BEGIN SOURCE MATERIAL
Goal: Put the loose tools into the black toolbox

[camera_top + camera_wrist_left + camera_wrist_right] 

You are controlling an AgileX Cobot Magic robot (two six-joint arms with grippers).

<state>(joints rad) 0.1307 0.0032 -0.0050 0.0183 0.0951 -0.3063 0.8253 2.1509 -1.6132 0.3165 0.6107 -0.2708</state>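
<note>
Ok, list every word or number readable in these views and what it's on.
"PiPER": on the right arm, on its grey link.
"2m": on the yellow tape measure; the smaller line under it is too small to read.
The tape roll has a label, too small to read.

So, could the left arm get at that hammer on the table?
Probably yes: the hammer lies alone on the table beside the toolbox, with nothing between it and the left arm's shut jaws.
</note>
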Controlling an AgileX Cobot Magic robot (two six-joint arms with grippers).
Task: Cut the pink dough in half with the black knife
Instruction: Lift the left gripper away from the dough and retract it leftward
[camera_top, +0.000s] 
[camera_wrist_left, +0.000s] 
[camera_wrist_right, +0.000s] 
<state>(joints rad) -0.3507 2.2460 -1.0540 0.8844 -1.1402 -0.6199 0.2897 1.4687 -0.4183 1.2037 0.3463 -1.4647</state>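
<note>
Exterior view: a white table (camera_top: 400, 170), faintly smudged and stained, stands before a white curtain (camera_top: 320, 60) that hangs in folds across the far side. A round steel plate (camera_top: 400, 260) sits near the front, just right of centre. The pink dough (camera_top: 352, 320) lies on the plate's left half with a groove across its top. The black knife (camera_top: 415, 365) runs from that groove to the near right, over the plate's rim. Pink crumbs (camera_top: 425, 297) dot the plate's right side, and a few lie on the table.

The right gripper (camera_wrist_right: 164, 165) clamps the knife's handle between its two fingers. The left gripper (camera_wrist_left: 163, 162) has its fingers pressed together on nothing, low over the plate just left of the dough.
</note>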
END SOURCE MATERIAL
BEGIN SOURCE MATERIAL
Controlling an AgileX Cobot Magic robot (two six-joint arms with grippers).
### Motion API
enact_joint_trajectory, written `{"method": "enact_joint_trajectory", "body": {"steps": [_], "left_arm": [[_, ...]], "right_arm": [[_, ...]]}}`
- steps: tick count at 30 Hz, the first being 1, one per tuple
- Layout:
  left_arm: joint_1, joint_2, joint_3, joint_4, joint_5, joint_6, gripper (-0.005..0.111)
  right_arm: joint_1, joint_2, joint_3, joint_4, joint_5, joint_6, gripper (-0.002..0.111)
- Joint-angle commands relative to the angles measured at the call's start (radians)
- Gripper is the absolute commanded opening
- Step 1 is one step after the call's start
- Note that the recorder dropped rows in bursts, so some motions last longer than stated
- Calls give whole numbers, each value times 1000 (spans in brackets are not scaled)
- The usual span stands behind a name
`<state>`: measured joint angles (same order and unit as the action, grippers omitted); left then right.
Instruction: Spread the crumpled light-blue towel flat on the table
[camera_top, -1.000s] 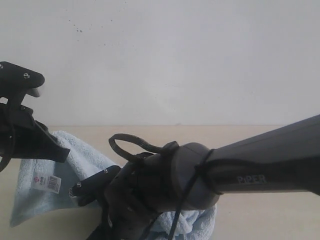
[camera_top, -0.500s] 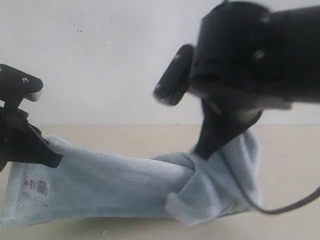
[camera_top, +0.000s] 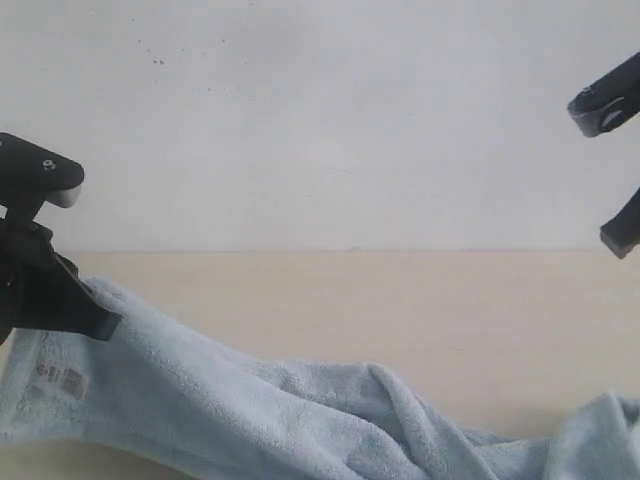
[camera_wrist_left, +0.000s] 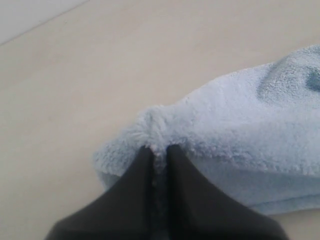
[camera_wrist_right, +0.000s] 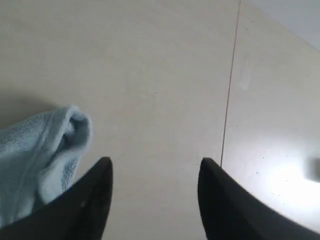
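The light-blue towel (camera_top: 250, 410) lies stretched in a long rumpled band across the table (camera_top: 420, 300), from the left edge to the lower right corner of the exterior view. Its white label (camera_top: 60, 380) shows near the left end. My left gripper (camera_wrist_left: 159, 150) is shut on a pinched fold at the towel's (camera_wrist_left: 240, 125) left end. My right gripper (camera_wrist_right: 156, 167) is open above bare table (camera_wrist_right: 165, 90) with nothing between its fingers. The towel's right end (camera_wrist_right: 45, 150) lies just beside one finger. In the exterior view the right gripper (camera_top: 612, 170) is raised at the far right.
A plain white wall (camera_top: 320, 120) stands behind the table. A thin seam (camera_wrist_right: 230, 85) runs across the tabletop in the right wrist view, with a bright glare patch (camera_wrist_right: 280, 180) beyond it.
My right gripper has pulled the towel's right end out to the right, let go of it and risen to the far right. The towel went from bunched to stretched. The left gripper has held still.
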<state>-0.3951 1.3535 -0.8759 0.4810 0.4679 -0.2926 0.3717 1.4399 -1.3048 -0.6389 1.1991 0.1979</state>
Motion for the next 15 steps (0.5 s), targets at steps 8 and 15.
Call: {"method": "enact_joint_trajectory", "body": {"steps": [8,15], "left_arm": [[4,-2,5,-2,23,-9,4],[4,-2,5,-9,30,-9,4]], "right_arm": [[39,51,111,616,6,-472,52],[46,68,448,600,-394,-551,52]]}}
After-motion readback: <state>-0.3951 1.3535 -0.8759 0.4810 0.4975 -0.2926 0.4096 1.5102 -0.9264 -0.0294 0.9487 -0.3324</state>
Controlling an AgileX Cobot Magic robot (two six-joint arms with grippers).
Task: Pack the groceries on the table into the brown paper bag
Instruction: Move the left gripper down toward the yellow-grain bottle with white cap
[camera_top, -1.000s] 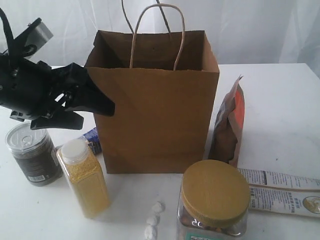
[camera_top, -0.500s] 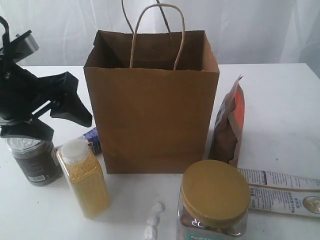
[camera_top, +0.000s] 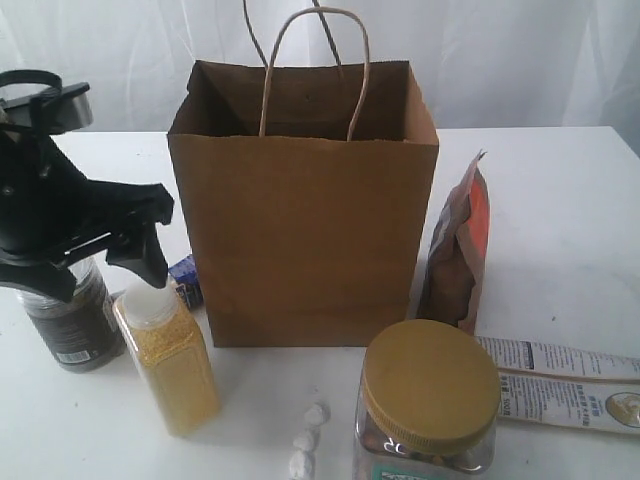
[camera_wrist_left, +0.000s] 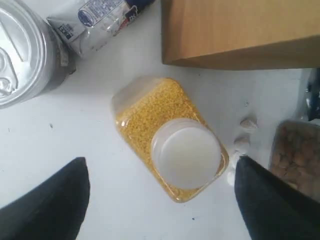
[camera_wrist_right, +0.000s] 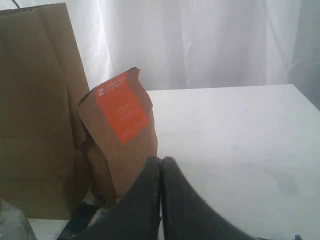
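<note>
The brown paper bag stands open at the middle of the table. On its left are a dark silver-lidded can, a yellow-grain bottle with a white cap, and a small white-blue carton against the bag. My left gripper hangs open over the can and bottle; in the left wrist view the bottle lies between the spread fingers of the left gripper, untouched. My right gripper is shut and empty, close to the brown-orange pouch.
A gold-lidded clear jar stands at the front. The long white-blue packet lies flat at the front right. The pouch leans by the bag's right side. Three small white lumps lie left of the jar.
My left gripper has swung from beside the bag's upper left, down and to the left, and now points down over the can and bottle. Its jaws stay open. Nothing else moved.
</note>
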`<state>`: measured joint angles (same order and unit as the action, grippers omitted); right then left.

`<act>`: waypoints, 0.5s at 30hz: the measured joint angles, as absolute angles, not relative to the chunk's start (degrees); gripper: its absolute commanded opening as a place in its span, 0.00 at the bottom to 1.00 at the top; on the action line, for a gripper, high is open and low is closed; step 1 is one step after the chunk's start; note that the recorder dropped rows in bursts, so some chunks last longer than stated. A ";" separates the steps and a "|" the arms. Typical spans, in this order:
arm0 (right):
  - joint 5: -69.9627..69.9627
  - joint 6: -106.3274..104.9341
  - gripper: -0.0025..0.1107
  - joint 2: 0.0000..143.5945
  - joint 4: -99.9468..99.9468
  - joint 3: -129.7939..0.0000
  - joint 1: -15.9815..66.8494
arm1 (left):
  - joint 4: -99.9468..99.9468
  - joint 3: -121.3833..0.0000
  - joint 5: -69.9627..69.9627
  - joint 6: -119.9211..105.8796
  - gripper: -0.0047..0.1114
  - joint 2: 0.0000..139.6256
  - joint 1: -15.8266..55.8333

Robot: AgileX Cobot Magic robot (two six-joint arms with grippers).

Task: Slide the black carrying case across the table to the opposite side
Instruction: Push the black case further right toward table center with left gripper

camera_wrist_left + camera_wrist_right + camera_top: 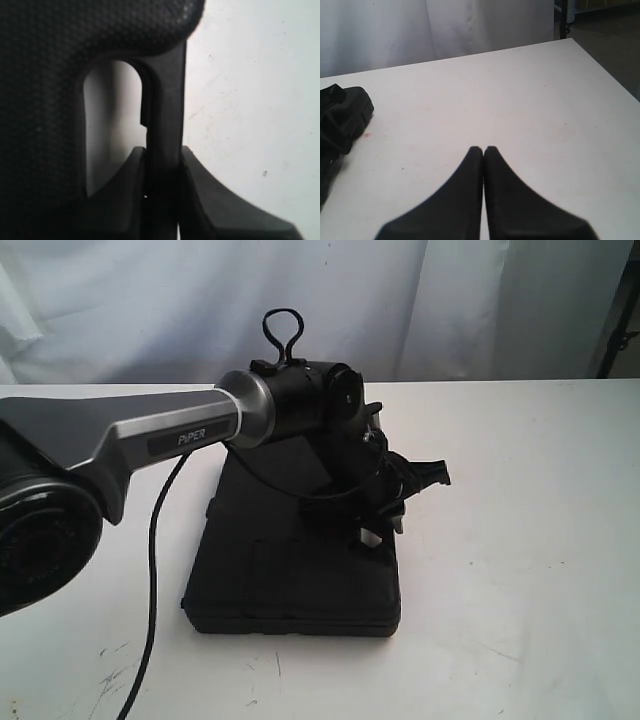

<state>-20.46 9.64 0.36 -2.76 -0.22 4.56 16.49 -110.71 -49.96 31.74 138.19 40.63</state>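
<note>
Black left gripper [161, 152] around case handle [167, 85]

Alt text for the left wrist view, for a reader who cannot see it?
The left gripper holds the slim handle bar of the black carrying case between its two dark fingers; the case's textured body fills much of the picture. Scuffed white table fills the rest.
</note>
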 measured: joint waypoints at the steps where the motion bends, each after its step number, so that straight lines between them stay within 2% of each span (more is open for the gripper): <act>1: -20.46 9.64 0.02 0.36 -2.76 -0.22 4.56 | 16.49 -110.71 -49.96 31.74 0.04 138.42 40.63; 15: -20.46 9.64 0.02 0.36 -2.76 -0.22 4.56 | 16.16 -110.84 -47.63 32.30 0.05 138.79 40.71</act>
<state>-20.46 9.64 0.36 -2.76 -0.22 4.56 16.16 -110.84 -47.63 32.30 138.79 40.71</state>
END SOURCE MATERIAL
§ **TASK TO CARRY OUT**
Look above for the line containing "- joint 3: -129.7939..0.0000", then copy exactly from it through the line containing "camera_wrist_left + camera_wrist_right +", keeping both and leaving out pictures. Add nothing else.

§ **EXPECTED OUTPUT**
  - joint 3: -129.7939..0.0000
  - joint 1: -15.9815..66.8494
arm1 (left):
  - joint 4: -99.9468..99.9468
  - joint 3: -121.3833..0.0000
  - joint 5: -69.9627..69.9627
  - joint 6: -119.9211..105.8796
  - gripper: -0.0047..0.1114
  - joint 2: 0.0000..139.6256
  - joint 1: -15.8266..55.8333

Robot: AgileX Cobot Magic robot (two six-joint arms with grippers).

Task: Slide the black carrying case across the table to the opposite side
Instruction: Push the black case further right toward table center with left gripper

camera_wrist_left + camera_wrist_right + camera_top: 

What has been written completes the answer.